**WHAT YOU WILL DO:**
Write out each line of the listing as it stands, without the images.

######

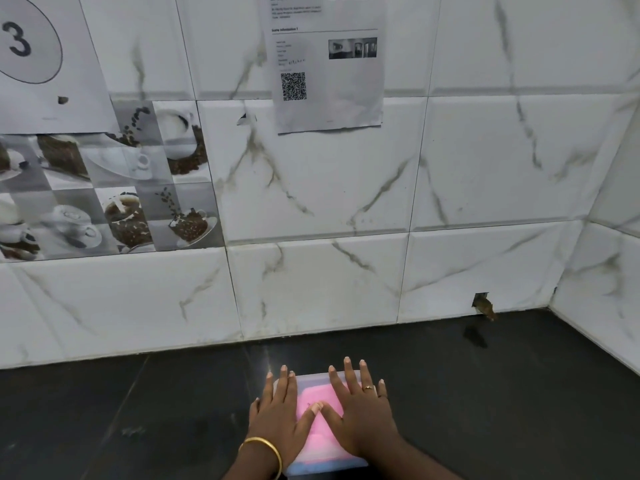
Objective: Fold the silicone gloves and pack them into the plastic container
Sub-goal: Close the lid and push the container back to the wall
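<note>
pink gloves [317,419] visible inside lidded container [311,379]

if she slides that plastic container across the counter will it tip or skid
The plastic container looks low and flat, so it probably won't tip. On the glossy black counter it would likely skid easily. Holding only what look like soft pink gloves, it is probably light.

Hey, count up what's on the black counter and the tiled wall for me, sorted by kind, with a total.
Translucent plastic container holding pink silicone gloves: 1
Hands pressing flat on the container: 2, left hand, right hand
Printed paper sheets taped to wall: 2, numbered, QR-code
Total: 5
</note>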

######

**TASK RESULT:**
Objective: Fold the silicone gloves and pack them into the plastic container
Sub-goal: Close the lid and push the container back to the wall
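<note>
pink gloves [317,419] visible inside lidded container [311,379]

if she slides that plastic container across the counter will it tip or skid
The plastic container looks low and flat, so it probably won't tip. On the glossy black counter it would likely skid easily. Holding only what look like soft pink gloves, it is probably light.

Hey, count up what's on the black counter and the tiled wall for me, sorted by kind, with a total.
Translucent plastic container holding pink silicone gloves: 1
Hands pressing flat on the container: 2, left hand, right hand
Printed paper sheets taped to wall: 2, numbered, QR-code
Total: 5
</note>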

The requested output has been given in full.